Could you show all lines in the entries below that contain the string "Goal"?

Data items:

※ ※ ※

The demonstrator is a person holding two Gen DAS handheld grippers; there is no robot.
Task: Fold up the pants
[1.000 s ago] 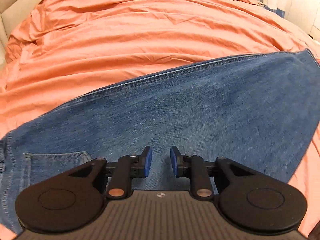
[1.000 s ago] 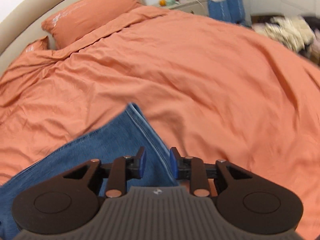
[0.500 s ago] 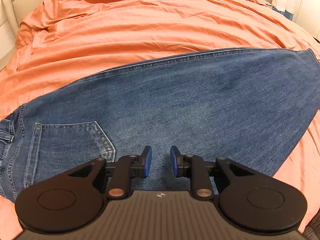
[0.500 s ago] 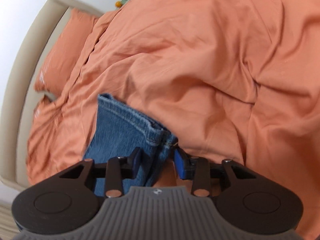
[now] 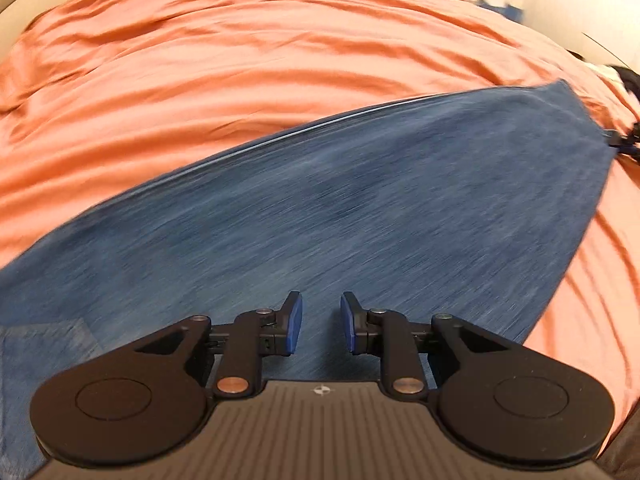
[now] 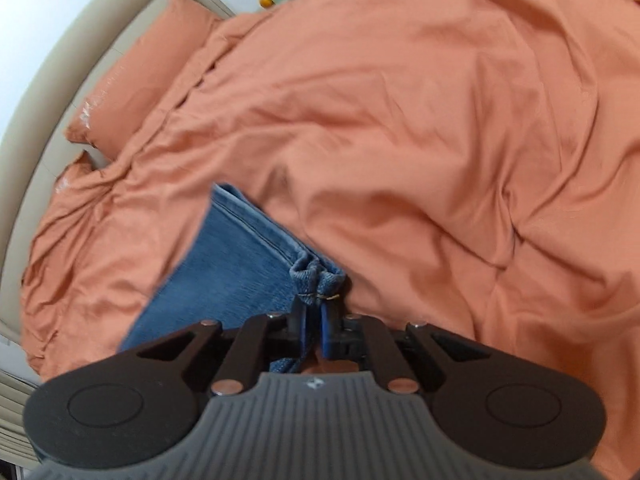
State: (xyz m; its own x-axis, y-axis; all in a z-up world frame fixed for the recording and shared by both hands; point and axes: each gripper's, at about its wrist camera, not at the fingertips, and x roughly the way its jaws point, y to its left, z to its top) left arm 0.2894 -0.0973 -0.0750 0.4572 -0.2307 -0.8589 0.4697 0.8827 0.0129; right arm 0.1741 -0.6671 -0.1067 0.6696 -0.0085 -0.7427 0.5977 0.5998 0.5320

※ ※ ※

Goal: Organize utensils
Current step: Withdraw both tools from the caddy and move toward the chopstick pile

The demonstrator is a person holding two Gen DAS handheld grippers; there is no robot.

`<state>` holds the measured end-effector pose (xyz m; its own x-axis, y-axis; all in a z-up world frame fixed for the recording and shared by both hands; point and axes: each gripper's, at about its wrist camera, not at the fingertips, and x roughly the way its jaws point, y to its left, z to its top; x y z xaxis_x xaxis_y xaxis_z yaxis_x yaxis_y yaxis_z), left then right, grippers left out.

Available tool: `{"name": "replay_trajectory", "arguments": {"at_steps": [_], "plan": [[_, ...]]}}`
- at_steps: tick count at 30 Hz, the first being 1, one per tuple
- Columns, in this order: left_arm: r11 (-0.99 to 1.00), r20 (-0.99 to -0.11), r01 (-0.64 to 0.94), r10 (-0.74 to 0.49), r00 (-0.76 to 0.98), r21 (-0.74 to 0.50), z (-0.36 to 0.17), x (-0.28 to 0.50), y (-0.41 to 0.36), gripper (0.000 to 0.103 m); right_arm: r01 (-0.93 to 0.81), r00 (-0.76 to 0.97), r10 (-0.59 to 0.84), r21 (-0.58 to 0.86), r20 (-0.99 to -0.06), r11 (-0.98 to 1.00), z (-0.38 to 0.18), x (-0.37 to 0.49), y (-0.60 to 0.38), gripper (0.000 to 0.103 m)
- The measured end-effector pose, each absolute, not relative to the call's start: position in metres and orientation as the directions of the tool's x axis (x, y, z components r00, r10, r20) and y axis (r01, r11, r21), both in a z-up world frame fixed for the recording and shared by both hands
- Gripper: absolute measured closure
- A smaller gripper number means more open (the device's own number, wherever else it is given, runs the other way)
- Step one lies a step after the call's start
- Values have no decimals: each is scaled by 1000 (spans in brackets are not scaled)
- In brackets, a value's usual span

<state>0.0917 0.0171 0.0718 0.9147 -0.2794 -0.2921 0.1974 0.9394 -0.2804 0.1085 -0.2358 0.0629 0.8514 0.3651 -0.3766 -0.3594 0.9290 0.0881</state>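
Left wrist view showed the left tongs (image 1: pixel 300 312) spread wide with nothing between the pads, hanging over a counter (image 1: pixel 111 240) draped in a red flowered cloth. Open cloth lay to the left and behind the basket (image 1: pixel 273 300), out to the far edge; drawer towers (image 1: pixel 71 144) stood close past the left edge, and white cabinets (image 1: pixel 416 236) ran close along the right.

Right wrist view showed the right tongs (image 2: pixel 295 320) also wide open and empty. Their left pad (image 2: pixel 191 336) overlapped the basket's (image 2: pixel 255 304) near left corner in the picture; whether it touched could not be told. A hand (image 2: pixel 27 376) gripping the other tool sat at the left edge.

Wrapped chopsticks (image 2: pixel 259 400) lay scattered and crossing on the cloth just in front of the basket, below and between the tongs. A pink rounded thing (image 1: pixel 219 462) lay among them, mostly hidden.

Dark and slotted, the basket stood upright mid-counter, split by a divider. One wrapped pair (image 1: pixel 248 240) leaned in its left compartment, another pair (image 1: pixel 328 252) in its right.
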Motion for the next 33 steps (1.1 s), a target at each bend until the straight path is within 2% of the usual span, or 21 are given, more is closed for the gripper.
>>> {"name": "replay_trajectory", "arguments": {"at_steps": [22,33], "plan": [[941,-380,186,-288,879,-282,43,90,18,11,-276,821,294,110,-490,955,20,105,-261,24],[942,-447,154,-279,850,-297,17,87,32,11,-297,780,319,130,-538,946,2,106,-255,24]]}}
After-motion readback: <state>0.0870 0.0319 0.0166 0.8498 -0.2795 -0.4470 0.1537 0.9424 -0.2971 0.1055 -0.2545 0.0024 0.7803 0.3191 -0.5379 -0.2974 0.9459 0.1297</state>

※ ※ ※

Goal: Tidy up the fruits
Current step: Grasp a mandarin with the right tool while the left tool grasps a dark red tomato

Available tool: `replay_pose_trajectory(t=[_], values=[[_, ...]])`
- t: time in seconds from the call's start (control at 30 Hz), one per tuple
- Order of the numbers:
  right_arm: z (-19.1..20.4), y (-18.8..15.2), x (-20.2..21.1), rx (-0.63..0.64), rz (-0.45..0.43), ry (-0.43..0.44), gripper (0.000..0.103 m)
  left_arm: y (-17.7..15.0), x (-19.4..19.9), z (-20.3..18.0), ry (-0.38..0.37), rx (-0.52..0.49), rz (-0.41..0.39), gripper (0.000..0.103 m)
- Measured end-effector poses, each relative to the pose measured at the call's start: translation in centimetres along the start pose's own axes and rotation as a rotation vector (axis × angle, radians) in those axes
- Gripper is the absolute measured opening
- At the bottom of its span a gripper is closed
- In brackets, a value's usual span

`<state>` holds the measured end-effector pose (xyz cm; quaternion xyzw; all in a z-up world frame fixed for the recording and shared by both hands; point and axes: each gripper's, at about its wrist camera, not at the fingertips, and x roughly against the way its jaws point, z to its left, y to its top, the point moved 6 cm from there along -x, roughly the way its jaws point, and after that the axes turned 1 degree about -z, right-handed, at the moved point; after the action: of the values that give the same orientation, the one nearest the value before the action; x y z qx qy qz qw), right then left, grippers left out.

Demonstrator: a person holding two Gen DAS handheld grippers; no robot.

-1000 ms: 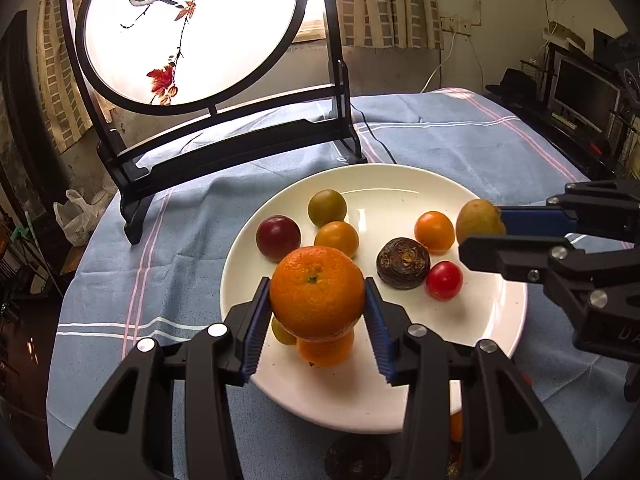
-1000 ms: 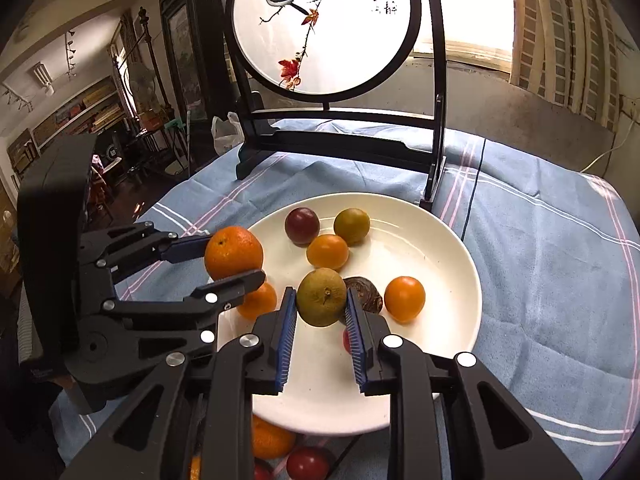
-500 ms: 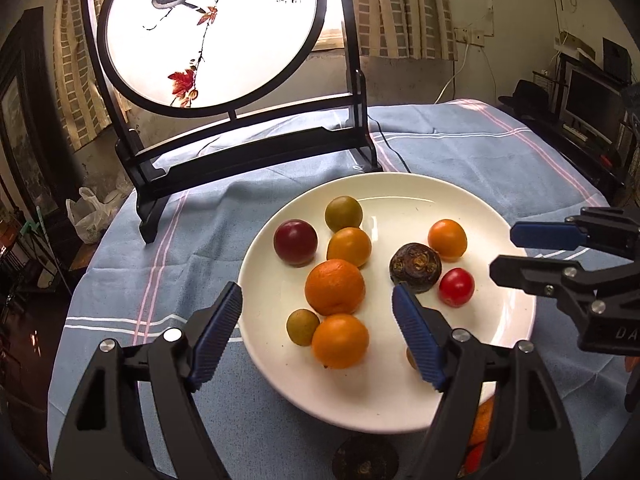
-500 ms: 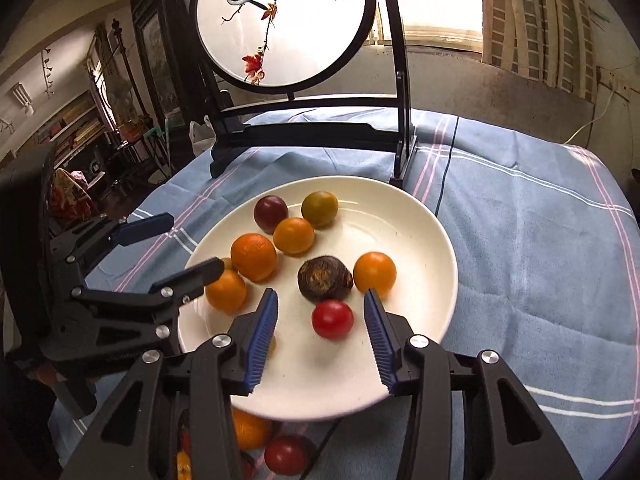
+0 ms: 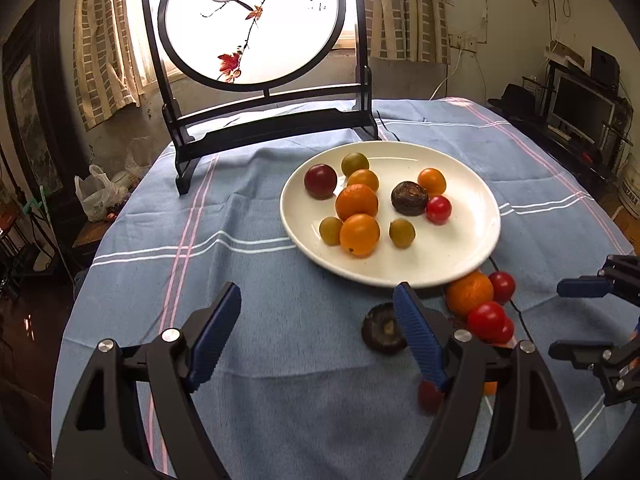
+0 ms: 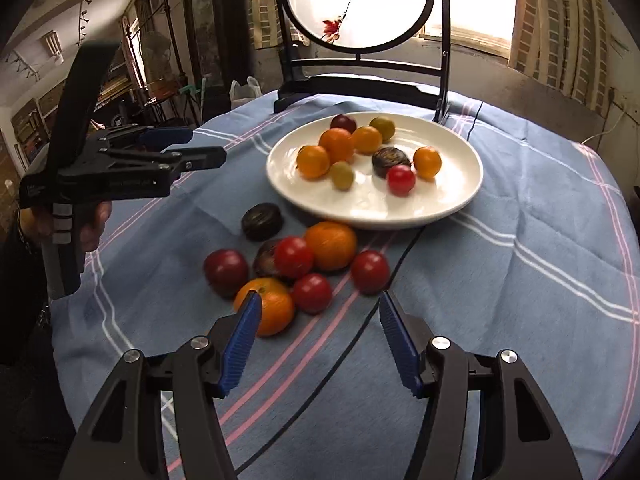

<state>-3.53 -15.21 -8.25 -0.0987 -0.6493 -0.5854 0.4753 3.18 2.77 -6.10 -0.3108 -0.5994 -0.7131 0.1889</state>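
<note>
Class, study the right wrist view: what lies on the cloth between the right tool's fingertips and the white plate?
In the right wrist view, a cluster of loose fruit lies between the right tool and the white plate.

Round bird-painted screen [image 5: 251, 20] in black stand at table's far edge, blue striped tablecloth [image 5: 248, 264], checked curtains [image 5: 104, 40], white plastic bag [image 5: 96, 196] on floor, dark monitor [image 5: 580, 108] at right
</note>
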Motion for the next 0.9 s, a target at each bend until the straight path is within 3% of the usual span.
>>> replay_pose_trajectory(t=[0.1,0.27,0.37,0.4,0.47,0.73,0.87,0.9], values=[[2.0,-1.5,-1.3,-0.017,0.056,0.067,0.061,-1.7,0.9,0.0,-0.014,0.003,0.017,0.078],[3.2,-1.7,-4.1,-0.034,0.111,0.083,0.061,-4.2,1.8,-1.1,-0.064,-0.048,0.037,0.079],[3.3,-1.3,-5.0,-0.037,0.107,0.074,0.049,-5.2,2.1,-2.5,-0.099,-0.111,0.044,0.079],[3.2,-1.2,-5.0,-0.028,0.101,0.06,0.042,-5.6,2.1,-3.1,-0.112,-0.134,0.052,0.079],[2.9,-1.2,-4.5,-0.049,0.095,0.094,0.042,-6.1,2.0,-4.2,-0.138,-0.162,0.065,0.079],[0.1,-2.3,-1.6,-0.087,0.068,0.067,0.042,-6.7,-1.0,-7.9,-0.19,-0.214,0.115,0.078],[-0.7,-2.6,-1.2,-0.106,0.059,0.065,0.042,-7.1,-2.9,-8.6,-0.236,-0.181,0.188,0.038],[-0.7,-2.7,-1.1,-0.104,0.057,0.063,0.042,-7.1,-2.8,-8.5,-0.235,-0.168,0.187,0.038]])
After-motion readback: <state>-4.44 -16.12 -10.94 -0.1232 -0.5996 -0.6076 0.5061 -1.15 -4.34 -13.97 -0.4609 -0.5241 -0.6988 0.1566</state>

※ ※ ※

EXERCISE RESPONSE:
Goal: Organize utensils
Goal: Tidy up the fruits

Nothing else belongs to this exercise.